- Born: 5 February 1948 (age 78) Shahdadkot, Sindh, Pakistan
- Citizenship: Pakistan
- Education: University of Birmingham
- Known for: his work on PUREX Process, and FLiNaK Chemistry
- Awards: Izaz-e-kamal, Sitara-i-Imtiaz
- Scientific career
- Fields: Organic Chemistry, Analytical Chemistry
- Workplaces: University of Sindh

= Muhammad Yar Khuhawar =

Pakistani analytical chemist (born 1948)

Muhammad Yar Khuhawar is a Pakistani analytical chemist and professor emeritus at the Institute of Advanced Research Studies in Chemical Sciences, High Tech Central Resource Laboratory, Dr. M. A. Kazi Institute of Chemistry, University of Sindh, Jamshoro.

He is working with more than 50 researchers, focusing on the field of chromatography and electrophoresis for analytical method development for metals, non-metals and biological active compounds from a wide variety of samples. His research group has synthesized a number of Schiff base polymers and has developed a new stationary phase for Gas Chromatography and sensitive Liquid Chromatography procedures for the determination of pesticide malathion.

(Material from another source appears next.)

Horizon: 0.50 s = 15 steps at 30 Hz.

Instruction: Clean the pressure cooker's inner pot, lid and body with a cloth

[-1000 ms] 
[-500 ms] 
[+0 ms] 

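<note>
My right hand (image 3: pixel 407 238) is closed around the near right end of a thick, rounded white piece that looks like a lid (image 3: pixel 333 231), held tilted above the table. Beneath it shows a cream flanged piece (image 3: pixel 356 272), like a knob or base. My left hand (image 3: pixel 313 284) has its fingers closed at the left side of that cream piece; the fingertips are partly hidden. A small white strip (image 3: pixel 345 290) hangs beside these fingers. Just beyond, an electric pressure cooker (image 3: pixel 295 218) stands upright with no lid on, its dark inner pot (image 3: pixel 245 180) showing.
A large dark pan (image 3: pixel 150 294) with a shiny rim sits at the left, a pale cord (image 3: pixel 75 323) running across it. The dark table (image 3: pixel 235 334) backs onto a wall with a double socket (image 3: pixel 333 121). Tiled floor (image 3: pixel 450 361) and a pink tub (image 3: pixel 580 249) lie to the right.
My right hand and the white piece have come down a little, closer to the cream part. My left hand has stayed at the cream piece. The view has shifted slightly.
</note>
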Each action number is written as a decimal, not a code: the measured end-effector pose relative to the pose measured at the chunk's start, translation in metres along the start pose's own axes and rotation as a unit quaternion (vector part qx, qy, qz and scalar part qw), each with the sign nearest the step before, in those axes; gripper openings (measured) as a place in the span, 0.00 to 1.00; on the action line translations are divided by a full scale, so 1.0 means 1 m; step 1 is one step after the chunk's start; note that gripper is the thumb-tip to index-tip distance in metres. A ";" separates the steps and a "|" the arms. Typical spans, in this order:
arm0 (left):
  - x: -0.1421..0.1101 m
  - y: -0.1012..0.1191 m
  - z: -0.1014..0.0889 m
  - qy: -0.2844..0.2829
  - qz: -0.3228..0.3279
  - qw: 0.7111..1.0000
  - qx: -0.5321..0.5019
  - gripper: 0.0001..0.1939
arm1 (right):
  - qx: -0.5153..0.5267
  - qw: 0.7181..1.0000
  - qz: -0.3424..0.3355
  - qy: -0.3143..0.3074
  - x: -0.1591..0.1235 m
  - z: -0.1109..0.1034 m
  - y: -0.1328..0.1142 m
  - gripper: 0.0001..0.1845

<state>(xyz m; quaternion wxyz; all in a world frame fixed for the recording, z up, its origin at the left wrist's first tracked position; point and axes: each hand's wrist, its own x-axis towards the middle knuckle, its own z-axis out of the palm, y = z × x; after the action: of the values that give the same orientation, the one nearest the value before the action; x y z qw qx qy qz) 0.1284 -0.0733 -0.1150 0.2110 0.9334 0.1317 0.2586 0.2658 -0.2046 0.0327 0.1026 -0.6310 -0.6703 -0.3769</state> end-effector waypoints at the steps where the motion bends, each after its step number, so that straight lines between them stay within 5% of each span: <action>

He has published a number of research papers in the field of environmental monitoring of water resources of the Sindh province including: Indus River, canals, lakes, natural springs, sea, underground water resources, municipal sewerage and receiving bodies in terms of pollution and utilities for biological life inhabiting the area.

He has a Ph.D. in Chemistry from Birmingham University, United Kingdom, and was awarded a degree of Doctor of Science (D.Sc.) from University of Birmingham, in 2000. He has more than 250 research publications in national and international journals.